Listed Building – Grade II*
- Designated: 4 March 1952
- Reference no.: 1205936

= The Royal Hop Pole =

The Royal Hop Pole is a listed pub in Tewkesbury, Gloucestershire. Located on Church Street, it is an English Heritage hotel. It has recently been converted into a part of the Wetherspoons pub chain. It is famous for being mentioned in Charles Dickens' The Pickwick Papers.

==Location==
The pub is located on the A438, close to the River Avon and Tewkesbury Abbey.

==History==
The pub is thought to have been founded in the 15th century, originally called the Crone, or Crown. Medieval wall paintings have been uncovered in the building. The Royal prefix and the right to display the Royal crest was granted in September 1891 after the then Princess Mary of Teck (Queen Mary Royal Consort of George V). The pub is mentioned in Charles Dickens' Pickwick Papers.
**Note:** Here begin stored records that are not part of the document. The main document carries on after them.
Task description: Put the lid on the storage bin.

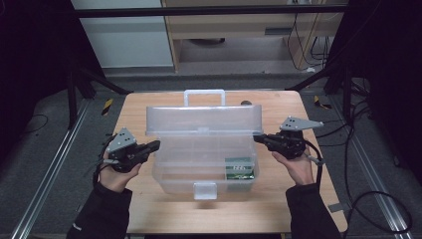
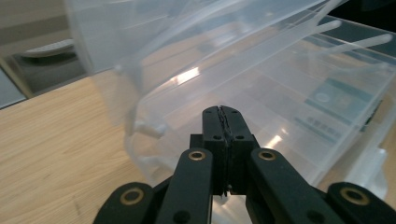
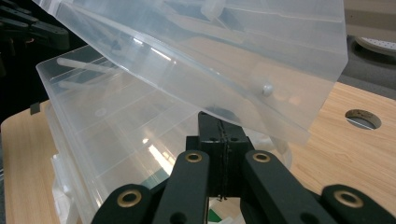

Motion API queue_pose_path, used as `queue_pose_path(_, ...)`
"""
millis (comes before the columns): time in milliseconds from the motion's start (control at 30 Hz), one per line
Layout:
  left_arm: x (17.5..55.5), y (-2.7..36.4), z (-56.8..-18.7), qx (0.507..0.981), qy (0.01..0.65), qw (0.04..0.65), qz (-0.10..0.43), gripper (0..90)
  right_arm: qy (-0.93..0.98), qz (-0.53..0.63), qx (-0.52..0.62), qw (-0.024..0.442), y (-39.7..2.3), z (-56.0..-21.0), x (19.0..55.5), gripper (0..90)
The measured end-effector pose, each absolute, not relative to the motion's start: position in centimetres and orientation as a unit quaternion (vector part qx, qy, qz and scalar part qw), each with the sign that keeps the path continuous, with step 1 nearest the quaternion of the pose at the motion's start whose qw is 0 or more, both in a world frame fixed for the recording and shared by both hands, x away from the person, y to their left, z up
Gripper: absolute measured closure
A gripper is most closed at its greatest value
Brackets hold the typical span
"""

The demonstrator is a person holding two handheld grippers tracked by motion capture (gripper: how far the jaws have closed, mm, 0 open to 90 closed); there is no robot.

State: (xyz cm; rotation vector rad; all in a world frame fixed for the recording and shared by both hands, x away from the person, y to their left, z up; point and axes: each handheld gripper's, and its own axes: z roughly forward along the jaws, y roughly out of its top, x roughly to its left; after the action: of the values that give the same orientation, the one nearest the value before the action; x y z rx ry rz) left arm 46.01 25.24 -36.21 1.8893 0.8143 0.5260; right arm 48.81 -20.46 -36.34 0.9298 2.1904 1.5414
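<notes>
A clear plastic compartment box [image 1: 171, 172] stands in the middle of the wooden table [image 1: 164, 211], its lid [image 1: 204, 119] raised and leaning back, handle [image 1: 204, 96] on top. A green printed card [image 1: 240, 168] lies in its front right compartment. My left gripper [image 1: 155, 145] is at the box's left side with its jaws pressed together and nothing between them; in the left gripper view the left gripper [image 2: 221, 110] points at the box's wall [image 2: 280, 93], the card [image 2: 336, 99] beyond. My right gripper [image 1: 257, 138] is shut at the right side. In the right gripper view the right gripper [image 3: 219, 117] sits just under the lid's edge [image 3: 261, 107].
A white latch tab [image 1: 205, 190] hangs at the box's front. A round hole [image 3: 363, 119] is in the tabletop behind the box. Black frame legs and cables surround the table on the floor. Bare wood lies in front of the box and to both sides.
</notes>
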Motion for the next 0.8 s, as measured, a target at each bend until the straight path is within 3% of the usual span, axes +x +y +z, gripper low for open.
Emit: queue_pose_path(800,46.4,27.0,-37.3,0.772,0.353,0.483,0.214,89.1,0.787,0.504,0.323,0.150,-20.2,-37.1,47.6,90.0)
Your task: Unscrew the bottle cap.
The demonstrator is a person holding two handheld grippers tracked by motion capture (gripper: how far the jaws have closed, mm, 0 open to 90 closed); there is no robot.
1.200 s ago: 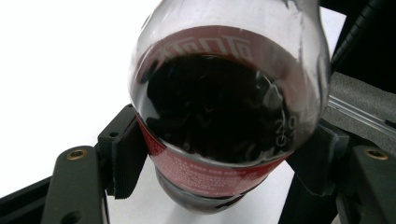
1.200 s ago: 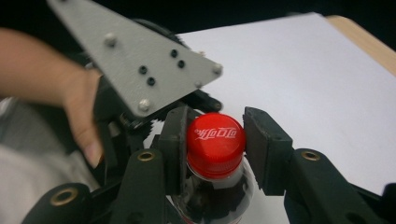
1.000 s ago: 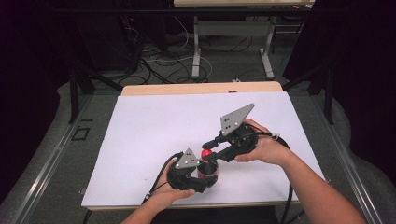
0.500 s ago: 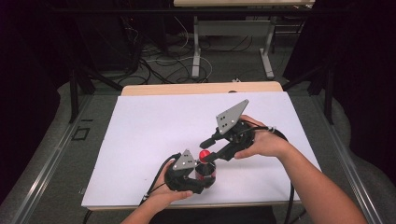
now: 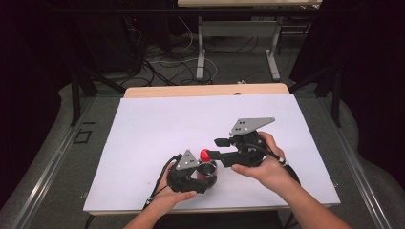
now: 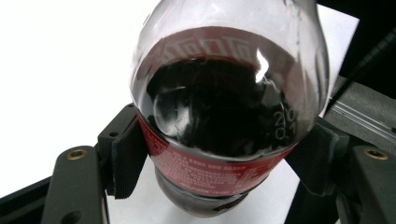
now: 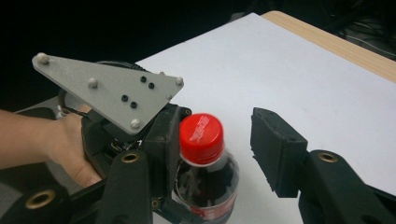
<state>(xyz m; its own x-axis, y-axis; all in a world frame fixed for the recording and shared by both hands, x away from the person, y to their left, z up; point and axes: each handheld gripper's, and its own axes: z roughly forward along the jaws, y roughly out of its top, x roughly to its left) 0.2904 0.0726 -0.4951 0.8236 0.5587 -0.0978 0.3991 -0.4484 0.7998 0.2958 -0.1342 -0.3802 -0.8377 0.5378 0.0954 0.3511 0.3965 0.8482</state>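
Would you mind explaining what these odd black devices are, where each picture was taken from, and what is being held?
No robot is involved: a person holds a hand-operated two-jaw gripper in each hand. The high view looks down from above the person's side onto a table covered by a white sheet. The other two pictures come from cameras riding on the grippers, looking along their jaws. The left gripper is clamped on a small cola bottle, its pads pressing the red label. The bottle's red cap sits between the jaws of the right gripper, which have just been moving and stand apart from it. The grey three-cornered plate in that picture belongs to the left gripper.
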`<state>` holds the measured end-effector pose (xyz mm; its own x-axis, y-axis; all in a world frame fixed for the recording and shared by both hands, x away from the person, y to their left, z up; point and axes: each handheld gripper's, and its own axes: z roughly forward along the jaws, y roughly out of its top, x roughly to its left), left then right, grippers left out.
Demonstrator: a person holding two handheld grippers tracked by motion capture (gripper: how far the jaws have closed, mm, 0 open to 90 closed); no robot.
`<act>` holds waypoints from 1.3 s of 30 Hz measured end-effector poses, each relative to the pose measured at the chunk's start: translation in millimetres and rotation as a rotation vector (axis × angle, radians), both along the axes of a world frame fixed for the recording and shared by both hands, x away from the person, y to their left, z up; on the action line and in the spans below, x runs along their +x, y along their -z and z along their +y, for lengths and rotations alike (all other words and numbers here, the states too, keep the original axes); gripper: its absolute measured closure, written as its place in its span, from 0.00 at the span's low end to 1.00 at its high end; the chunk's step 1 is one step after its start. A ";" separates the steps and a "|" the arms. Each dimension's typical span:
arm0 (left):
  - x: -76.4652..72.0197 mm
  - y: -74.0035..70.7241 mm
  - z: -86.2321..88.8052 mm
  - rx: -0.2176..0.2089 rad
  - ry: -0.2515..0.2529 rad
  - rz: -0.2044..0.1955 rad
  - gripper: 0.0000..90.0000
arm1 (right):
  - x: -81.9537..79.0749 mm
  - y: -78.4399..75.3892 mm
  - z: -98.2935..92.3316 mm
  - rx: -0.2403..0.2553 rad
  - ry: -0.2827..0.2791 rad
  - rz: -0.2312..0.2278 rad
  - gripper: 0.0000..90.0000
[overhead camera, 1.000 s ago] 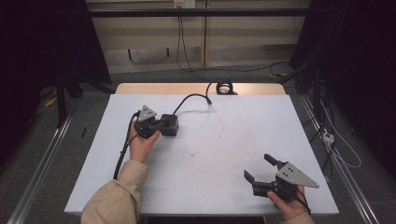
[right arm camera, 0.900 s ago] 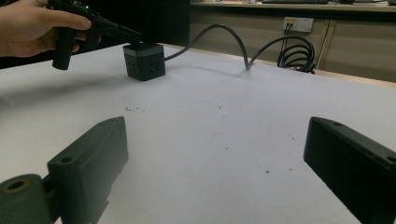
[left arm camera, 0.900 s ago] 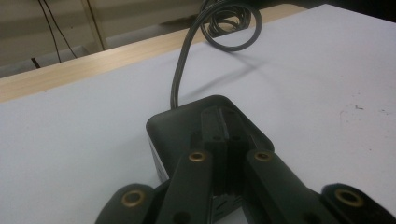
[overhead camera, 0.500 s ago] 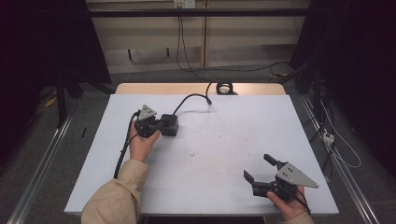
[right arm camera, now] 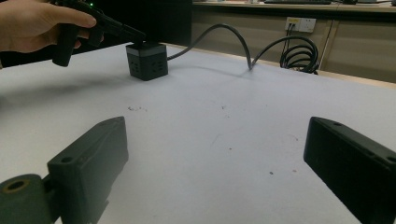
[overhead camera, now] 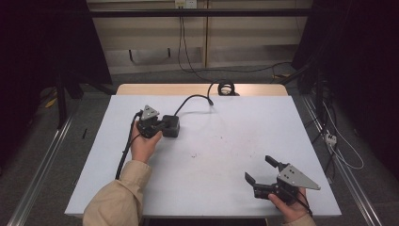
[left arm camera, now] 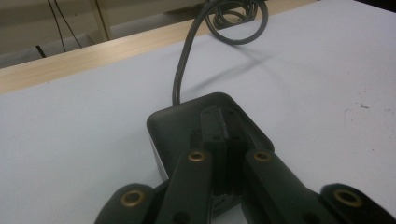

It was purchased by J.D. Wetherspoon and re-opened in May 2008. During renovation work a former medieval banqueting hall was discovered in the structure. Today the building is still run as a hotel and has 28 bedrooms.

==Architecture==
The structure comprises two structurally separate buildings in its street front. The eastern half consisted of a three-storied, two-bay range jettied towards the street, with a contemporary hall wing to the north, the whole appearance of the later 15th century. The range to the street had a single large room on the ground and the first floor. The ground-floor room has exposed ceiling joists and was once lit by a range of two-light windows; it connects by a four-centred arched doorway with a wide side-passage, of which the original street doorway, with carved spandrels, moulded jambs, and brackets, is a larger version of similarly placed doorways in other houses of the town. The first-floor room was of some pretensions, having had two three-light windows with traceried heads and an oriel window, replaced in the 17th century, over the entrance to the side passage; the main ceiling beams have chamfered soffit-nibs. The second floor was once open to the roof, and the partition truss had shallow arch-braces to a collar-beam which had a central boss. The contemporary hall wing is of three bays; the floor area of the hall extended over all three, but the bay adjoining the range fronting the street had an upper story. The upper story was built above an elaborately moulded bressummer, supported by arched brackets, and there is a waist rail corresponding in height and in decorative detail in the east wall of the hall. A similarly enriched wallplate and cornice above indicate the quality of the hall. The former open truss has a deep arch-braced collar beam, with curved wind-braces to single purlins. A chimney-stack at the north end and an upper floor with richly moulded joists were inserted in the earlier 16th century. A two-storied wing adjoining the northwest corner of the hall wing and similarly aligned was built in the late 14th century. The upper rooms were open to the roof, which had a collar-purlin supported by crown-posts with four-way brackets. The cambered tie-beams are braced from principal posts in the side walls. An ovolo moulding cut from the solid runs from each face of the tie beams and along the upper edge of the wall plates. Riven lath filling in the internal trusses may represent an early division of the wing into separate lodgings.